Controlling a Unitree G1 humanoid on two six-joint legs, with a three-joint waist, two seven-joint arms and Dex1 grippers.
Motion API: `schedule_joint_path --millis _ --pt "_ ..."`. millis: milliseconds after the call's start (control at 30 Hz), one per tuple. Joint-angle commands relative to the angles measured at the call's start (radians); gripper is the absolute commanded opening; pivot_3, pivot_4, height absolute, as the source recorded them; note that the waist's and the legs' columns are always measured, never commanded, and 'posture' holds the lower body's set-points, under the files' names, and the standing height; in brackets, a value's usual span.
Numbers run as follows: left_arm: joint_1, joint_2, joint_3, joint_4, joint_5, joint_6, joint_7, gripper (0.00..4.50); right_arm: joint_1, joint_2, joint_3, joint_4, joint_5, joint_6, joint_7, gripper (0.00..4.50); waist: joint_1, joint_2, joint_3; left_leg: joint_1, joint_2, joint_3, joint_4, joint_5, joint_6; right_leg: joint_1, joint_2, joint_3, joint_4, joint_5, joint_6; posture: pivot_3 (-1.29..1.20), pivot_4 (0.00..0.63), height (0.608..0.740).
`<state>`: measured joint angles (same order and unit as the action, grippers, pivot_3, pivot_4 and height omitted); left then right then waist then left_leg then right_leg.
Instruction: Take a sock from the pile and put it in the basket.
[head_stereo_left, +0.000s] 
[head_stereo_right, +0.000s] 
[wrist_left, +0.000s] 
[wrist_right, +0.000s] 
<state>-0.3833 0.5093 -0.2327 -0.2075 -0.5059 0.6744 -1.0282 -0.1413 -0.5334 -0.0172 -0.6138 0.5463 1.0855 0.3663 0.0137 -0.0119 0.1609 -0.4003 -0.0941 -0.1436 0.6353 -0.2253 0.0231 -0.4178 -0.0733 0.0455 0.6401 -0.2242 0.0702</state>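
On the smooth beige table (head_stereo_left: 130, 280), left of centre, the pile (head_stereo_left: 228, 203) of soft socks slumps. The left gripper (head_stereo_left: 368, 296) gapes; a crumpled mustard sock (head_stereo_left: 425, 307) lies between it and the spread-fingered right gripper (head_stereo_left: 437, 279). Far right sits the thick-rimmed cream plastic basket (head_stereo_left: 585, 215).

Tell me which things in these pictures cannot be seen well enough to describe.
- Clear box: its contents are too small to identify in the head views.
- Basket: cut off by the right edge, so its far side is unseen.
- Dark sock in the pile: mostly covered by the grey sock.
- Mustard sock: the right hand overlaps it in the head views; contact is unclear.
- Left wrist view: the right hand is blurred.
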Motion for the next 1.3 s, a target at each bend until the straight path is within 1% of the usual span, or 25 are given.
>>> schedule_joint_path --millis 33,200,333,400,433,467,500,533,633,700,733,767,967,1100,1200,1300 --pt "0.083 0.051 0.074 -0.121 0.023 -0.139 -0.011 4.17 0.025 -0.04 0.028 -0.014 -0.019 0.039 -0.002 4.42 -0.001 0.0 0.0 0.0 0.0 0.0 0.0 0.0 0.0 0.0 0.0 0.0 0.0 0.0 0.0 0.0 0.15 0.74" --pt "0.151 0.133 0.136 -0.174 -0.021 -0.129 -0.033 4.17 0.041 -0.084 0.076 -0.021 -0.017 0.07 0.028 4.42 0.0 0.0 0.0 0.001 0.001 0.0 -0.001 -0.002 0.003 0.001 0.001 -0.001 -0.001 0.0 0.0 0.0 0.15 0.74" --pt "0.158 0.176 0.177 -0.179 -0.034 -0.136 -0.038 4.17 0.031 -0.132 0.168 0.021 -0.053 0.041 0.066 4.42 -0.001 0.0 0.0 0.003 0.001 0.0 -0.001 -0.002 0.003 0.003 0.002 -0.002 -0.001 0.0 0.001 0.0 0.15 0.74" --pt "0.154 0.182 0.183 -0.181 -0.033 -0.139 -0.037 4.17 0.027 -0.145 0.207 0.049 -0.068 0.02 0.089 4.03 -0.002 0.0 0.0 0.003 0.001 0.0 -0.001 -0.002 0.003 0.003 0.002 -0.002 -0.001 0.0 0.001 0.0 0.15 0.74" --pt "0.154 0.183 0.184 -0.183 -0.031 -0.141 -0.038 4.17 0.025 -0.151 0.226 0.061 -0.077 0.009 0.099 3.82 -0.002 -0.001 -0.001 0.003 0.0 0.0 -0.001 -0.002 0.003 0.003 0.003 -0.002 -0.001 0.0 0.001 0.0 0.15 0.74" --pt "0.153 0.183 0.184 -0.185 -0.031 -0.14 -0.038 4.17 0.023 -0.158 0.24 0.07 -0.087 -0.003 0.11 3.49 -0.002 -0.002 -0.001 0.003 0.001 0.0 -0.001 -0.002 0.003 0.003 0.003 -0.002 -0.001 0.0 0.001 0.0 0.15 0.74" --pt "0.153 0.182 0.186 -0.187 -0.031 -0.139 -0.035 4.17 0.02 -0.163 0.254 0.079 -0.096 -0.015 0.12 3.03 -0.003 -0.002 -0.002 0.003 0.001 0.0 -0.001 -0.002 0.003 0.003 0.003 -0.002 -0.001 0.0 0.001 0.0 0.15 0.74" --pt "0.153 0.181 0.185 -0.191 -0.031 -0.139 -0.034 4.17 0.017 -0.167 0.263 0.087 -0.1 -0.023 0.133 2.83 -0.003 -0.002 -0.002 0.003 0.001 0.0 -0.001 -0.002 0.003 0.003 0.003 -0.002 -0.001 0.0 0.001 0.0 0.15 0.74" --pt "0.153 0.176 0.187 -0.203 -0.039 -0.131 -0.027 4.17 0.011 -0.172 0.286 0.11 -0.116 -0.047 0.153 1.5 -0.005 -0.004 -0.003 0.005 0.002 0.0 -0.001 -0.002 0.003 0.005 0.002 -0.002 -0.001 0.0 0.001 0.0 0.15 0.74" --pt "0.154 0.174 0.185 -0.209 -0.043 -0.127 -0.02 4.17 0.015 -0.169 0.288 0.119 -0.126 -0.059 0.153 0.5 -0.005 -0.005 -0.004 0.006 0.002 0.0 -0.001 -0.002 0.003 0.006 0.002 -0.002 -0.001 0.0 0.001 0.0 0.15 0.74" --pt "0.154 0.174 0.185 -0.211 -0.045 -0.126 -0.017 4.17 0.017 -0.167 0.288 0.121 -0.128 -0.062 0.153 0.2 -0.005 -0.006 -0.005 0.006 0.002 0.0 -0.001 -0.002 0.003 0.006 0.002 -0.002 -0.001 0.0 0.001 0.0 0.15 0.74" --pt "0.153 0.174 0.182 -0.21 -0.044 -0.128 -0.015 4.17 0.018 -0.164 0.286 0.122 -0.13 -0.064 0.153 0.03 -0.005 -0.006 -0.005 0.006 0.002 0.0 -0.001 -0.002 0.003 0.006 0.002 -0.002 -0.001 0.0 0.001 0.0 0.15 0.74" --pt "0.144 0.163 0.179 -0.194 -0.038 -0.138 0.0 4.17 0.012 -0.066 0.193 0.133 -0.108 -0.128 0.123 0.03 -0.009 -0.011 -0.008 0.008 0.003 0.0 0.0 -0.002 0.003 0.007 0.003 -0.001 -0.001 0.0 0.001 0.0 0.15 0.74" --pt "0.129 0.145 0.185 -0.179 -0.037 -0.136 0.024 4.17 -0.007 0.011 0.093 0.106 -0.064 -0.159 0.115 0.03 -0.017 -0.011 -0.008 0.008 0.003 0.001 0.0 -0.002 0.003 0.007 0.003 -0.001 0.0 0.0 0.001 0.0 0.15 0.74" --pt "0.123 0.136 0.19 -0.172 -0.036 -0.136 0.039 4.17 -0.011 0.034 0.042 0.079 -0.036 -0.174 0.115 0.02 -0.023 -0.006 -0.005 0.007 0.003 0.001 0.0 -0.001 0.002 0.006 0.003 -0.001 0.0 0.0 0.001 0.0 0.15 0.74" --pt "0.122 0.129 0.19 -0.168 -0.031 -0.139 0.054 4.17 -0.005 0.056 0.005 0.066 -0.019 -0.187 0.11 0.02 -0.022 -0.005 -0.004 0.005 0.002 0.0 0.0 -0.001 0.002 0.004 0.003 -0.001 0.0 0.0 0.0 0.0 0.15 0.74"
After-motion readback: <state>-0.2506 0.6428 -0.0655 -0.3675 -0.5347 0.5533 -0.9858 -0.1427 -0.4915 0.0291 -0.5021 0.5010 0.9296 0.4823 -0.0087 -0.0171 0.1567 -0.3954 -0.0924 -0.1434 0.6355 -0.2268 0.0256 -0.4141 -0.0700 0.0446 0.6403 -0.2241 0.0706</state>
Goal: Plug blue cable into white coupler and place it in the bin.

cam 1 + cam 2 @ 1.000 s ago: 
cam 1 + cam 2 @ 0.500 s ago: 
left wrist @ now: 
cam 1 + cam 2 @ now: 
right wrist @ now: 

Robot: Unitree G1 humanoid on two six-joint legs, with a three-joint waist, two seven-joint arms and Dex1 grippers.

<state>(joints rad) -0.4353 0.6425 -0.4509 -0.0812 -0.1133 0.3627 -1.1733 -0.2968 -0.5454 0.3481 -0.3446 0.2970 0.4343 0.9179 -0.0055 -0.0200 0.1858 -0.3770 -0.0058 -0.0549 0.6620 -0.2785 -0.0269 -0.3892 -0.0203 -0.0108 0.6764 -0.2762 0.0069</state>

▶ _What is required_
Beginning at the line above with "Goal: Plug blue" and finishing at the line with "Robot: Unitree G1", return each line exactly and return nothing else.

▶ _Exercise result_
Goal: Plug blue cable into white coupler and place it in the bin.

cam 1 + cam 2 @ 1.000 s ago: 
cam 1 + cam 2 @ 0.500 s ago: 
left wrist @ now: 
cam 1 + cam 2 @ now: 
right wrist @ now: 

Robot: Unitree G1 humanoid on two six-joint legs, with a three-joint waist, two seven-joint arms and Dex1 grippers.

The output is finished, and nothing else is needed.